In 'Sag Harbor,' Colson Whitehead, the Pulitzer Prize finalist of 'John Henry Days,' spins a masterful coming-of-age story set in 1985 about Benji Cooper and his younger brother, Reggie, who summer in Sag Harbor, Long Island, where a small community of African American professionals has created a world of their own.
"When did you get out?'' or "How long you out for?'' Those are questions used to determine how long one plans to stay in town for the summer. They sound like questions posed to an ex-con, but Whitehead uses them as a metaphorical play on words to highlight that Sag Harbor is anything but prison-like. In the excerpt below, he illustrates the importance of the answer.
"The magic answer was Through Labor Day or the Whole Summer,'' Whitehead writes. " Anything less was to signal misfortune. Out for the weekend at the start of season, to open up the house, sweep cracks, that was okay. But only coming out for a month? A week? What was wrong, were you having financial difficulties?''
Benji, 15, the protagonist, is a bit of a nerd who spends the school year going to the roller-disco bar mitzvahs, playing Dungeons and Dragons and trying to check out naked girls on late-night cable television and reading monster magazines. He and Reggie, 14, born 10 months apart, recently "ceased to be twins,'' when they became a matched set.

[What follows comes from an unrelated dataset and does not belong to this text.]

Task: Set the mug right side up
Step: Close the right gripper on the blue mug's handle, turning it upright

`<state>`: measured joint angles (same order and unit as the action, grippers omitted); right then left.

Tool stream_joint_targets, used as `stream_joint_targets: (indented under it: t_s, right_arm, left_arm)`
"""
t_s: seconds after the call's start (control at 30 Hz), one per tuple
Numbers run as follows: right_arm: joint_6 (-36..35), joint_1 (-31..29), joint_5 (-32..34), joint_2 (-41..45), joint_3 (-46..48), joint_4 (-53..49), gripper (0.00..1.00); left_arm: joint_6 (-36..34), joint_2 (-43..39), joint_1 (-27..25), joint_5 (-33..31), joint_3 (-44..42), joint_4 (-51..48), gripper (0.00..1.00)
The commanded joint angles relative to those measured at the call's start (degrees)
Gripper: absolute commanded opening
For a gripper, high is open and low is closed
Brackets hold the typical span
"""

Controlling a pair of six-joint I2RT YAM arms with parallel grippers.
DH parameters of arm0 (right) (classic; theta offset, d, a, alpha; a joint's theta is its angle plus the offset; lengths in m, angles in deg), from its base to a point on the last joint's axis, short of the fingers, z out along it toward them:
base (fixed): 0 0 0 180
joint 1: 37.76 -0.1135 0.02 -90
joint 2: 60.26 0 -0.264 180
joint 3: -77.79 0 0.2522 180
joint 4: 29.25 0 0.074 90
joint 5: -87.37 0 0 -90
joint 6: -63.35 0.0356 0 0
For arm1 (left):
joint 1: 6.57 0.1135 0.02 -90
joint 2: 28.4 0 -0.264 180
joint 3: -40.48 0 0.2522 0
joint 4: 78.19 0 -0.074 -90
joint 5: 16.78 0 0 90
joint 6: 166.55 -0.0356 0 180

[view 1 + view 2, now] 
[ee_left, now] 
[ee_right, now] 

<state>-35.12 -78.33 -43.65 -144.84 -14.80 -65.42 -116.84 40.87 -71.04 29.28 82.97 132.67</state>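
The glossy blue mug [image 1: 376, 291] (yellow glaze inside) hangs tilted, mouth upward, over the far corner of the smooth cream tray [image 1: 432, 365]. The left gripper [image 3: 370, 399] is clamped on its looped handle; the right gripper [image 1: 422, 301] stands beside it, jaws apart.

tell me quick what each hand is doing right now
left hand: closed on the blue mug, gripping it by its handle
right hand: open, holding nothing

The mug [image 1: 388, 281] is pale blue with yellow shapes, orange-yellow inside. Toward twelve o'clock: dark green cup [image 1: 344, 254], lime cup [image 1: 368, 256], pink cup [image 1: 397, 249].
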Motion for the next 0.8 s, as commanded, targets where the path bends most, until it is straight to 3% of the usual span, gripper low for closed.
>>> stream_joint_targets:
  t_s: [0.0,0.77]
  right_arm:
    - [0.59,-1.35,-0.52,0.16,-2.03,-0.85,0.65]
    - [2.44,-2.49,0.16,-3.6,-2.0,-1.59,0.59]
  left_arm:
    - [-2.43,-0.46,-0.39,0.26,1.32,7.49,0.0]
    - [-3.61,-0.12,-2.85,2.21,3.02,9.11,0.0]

"Joined not at the hip or spleen or nervous system but at that more important place-that spot on your self where you meet the world,'' Whitehead writes. "There was something in the human DNA that compelled people to say 'Benji 'n' Reggie, Benji 'n' Reggie in a singsong way, as if we were cartoon characters or mascots or some twenty-five cent candy.''
'Sag Harbor' is uproariously funny as it moves from Memorial Day to Labor Day in a tale whose characters and setting will remain with you long after you put the book down.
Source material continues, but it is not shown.